Sore kadang harus kembali ke sekolah untuk bermain bersama murid-murid. Tak tanggung-tanggung, murid satu sekolah kadang saya dampingi untuk bermain sambil belajar bersama.
Selesai sholat maghrib, masjid kampung jadi tongkrongan sehari-hari. Mengajari anak-anak mengaji menjadi rutinitas setiap petang. Tak jarang anak yang tak lancar membaca. Bahkan sudah dibetulkan caranya, tetap saja salah ketik membaca kalimat berikutnya.
Sepulang dari masjid, kembali disambut oleh adik-adik kecil yang suka nencari perhatian saya. Tidak lama biasanya juga datang anak-anak kelas 5 untuk belajar di rumah. Mengajar sambil digoda oleh ulah balita-balita agresif tentu bukan hal yang menyenangkan. Mengajarnya pun tidak efektif.
Belum lagi harus bersosialisasi dengan masyarakat di sini untuk pemberdayaan. Tentu tidak serta merta semua masyarakat menerima dengan baik.

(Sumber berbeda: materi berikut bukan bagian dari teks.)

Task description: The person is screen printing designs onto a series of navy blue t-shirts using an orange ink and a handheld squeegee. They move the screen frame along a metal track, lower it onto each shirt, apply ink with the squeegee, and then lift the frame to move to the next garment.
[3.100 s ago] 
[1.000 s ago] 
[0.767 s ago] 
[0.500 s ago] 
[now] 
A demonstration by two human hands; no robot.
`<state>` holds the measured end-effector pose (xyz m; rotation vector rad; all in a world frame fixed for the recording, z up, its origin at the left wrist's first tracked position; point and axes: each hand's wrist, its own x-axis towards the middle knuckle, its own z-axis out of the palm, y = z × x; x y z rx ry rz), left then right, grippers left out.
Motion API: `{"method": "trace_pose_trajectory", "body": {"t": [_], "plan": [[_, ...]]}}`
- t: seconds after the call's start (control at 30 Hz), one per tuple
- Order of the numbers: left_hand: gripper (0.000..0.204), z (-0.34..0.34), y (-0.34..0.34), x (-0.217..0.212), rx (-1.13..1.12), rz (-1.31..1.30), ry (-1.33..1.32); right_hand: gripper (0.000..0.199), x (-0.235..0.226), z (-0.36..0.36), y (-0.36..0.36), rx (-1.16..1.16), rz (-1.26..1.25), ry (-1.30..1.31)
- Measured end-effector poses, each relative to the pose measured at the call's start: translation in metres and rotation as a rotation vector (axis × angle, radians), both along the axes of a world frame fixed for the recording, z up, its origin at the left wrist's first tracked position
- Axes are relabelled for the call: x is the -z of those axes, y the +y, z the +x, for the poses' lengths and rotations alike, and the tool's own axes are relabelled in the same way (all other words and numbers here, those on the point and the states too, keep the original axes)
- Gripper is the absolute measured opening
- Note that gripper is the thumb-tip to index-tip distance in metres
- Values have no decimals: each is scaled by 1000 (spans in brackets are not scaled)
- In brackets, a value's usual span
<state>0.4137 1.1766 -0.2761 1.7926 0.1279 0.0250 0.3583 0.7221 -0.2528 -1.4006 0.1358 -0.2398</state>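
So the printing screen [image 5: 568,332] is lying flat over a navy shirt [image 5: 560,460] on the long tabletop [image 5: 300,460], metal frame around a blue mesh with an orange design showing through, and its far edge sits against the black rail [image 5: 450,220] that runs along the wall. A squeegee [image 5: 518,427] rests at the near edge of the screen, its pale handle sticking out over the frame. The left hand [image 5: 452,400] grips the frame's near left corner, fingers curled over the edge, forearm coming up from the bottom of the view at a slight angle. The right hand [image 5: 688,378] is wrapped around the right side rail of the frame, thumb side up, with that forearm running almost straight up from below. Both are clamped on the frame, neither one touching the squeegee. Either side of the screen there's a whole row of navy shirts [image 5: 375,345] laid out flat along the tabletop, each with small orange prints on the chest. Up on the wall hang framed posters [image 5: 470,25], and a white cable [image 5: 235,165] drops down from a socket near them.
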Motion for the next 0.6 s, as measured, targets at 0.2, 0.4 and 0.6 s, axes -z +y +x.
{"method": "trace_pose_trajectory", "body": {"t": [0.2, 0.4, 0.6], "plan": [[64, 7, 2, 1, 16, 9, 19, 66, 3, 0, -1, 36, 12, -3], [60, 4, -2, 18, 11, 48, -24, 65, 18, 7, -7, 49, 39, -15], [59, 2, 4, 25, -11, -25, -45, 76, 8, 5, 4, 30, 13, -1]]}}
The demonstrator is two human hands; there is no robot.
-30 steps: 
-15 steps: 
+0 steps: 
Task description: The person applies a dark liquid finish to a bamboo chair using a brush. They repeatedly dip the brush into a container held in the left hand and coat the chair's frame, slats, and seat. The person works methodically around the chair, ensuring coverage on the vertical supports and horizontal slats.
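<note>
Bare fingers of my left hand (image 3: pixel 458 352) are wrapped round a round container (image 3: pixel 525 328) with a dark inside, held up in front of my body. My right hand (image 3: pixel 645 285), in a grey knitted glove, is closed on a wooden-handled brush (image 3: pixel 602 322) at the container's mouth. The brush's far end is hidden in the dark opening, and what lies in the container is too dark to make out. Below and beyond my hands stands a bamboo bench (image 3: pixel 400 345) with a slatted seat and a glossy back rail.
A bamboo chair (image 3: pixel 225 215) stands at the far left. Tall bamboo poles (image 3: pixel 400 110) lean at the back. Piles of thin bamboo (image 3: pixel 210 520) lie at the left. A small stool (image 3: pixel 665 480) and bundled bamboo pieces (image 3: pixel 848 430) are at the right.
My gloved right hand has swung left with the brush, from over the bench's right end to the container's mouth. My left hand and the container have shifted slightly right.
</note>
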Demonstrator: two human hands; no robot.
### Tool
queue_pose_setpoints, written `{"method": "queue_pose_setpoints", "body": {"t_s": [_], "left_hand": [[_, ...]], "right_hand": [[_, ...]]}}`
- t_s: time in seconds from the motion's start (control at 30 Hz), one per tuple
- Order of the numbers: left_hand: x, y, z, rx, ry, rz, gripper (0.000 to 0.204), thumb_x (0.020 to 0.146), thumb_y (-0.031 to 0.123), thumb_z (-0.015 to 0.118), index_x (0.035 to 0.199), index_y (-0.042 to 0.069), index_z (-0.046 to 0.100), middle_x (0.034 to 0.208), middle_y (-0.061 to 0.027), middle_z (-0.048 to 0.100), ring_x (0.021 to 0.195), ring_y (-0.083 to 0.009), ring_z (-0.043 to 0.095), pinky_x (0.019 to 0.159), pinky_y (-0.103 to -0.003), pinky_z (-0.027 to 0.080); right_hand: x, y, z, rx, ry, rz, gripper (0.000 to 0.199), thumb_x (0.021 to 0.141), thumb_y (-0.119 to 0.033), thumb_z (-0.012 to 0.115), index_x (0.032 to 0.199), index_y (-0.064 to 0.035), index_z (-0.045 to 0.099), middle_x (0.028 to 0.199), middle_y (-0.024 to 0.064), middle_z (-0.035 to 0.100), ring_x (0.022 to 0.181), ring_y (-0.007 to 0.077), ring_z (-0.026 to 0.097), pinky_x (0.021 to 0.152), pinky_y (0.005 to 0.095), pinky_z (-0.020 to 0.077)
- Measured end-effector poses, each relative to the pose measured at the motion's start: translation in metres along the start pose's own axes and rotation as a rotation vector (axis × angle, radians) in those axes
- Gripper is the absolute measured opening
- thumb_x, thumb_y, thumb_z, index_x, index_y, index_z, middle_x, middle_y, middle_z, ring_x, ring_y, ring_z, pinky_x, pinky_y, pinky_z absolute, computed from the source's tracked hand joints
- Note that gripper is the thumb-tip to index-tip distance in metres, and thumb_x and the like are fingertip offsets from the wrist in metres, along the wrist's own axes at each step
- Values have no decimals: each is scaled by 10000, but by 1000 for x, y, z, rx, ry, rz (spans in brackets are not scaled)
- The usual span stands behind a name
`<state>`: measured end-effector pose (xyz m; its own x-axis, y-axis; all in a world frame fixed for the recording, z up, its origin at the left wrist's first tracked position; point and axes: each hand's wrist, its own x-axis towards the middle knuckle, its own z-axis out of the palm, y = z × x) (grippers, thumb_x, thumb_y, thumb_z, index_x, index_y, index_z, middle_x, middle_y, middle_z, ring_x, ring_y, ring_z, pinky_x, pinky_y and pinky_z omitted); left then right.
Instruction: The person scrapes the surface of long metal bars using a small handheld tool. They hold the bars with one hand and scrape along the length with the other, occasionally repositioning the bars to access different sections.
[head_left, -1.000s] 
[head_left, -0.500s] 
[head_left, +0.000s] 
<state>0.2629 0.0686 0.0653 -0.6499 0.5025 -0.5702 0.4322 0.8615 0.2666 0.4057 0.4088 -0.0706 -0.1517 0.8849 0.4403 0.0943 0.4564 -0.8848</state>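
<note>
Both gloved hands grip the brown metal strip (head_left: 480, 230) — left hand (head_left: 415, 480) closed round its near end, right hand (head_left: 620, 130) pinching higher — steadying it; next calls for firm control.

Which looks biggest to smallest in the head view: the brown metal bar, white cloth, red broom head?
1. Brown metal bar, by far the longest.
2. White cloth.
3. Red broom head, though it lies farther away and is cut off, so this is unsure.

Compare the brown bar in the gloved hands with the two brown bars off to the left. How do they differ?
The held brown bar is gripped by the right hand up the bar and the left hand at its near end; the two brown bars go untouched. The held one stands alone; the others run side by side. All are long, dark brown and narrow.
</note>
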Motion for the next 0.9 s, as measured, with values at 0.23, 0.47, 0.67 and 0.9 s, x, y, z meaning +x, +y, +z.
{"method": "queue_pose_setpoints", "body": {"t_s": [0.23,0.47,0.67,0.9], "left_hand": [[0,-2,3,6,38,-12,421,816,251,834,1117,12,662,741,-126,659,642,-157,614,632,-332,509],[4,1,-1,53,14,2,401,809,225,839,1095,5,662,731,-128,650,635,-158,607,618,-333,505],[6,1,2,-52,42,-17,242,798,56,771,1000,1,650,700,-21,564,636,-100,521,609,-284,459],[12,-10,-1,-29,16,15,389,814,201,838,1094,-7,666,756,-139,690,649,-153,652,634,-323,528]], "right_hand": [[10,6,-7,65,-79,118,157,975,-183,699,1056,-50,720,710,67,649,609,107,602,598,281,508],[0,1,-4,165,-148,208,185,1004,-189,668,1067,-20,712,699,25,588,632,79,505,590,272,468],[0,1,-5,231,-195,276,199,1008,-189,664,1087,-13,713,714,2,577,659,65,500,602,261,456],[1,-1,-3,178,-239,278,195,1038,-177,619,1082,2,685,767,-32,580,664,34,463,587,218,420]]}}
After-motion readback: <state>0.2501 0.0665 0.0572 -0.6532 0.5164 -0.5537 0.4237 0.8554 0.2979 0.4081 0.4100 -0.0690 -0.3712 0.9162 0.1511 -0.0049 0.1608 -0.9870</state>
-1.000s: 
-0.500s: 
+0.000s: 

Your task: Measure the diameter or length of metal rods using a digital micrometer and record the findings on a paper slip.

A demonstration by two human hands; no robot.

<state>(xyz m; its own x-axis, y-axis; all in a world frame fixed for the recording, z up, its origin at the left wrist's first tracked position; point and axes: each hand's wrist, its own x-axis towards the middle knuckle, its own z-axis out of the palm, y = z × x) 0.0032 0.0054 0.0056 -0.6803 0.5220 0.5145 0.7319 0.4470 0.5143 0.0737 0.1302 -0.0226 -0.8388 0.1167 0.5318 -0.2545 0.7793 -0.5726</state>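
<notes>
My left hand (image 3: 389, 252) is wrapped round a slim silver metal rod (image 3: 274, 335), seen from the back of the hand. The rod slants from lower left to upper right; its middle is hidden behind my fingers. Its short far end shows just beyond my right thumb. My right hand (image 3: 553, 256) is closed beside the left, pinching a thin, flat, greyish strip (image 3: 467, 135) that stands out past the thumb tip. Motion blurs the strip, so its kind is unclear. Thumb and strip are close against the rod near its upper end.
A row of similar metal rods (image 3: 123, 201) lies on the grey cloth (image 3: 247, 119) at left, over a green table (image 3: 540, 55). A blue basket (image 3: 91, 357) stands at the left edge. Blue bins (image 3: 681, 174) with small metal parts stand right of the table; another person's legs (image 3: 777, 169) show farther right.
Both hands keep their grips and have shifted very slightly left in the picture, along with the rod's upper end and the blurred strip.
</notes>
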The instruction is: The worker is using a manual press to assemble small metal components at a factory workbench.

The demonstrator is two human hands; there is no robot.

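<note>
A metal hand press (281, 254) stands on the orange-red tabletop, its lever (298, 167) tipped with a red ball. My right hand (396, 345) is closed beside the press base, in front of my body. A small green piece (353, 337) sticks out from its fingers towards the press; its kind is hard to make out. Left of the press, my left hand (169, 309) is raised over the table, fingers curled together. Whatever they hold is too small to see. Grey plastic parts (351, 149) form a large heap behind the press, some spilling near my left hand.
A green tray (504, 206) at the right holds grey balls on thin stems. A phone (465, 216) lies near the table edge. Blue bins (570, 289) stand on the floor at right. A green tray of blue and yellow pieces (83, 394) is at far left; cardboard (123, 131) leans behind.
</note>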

Ada yang cuek, ada yang agresif dan ada juga mungkin yang tidak suka.
Begitulah aktifitas relawan versi saya selama 1 bulan terakhir ini. Tentu bagi orang yang baru jadi relawan seperti saya hal tersebut bukanlah hal yang menyenangkan. Alih-alih menyenangkan, rutinitas tersebut tak jarang membuat emosi saya terbakar.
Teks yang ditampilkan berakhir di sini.